Über die wachsende Wahlrechtslücke und die defizitäre Demokratie in Österreich
Die Geschichte des österreichischen Wahlrechts ist eine Geschichte der Auseinandersetzung um seine Ausweitung. Die historischen Wahlrechtskämpfe konnten erreichen, dass schrittweise immer weiteren Teilen der Bevölkerung das Recht auf politische Partizipation und Mitbestimmung eingeräumt wurde. Politische Teilhabe wurde von einem Privileg Weniger zu einem Recht der Allgemeinheit.
Diese Entwicklung hat sich in den letzten Jahren umgekehrt, aktuell wird das Wahlrecht in Österreich wieder exklusiver.
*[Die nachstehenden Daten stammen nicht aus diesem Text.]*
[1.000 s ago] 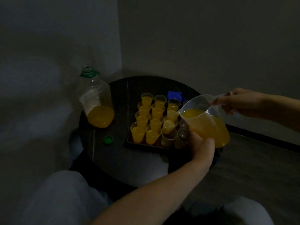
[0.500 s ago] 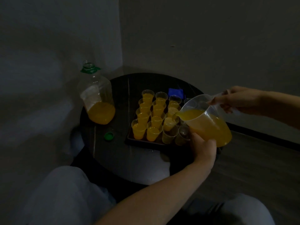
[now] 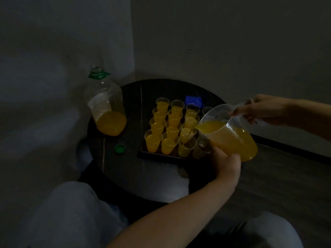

Ein stetig steigender Anteil der Bevölkerung ist vom Wahlrecht ausgeschlossen. Die Verknüpfung des Wahlrechts mit der Staatsbürgerschaft und äußerst restriktive Kriterien für ihren Erwerb führen dazu, dass Wohn- und Wahlbevölkerung immer weiter auseinanderdriften. Eine wachsende Wahlrechtslücke tut sich auf und die Demokratie verliert an Inklusivität und Legitimation. Betroffen davon sind nicht nur die unmittelbar vom Wahlrecht Ausgeschlossenen selbst, sondern das politische System als Ganzes.
Nach dem Vortrag von Gerd Valchars wurde die Situation gemeinsam mit SOS Mitmensch diskutiert. SOS Mitmensch organisiert seit 2013 mit zahlreichen Kooperationspartner*innen die „Pass-Egal-Wahlen“ auf Bundes- und Landesebenen.
Referent*innen:
- Gerd Valchars lehrt Politikwissenschaften in Wien und ist Länderexperte Österreich des Global Citizenship Observatory am Europäischen Hochschulinstitut (EUI), Florenz. Aktuelle Publikation: „Migration und Staatsbürgerschaft“, (Wien, 2021)
- Maiko Sakurai macht Kampagnenarbeit bei SOS-Mitmensch und spricht über die Pass Egal Wahl.
Die Veranstaltung wurde vom Haus der Begegnung Innsbruck gemeinsam mit der Plattform Asyl im Rahmen der Reihe „Füreinander einstehen – 75 Jahre Allgemeine Erklärung der Menschenrechte“ organisiert.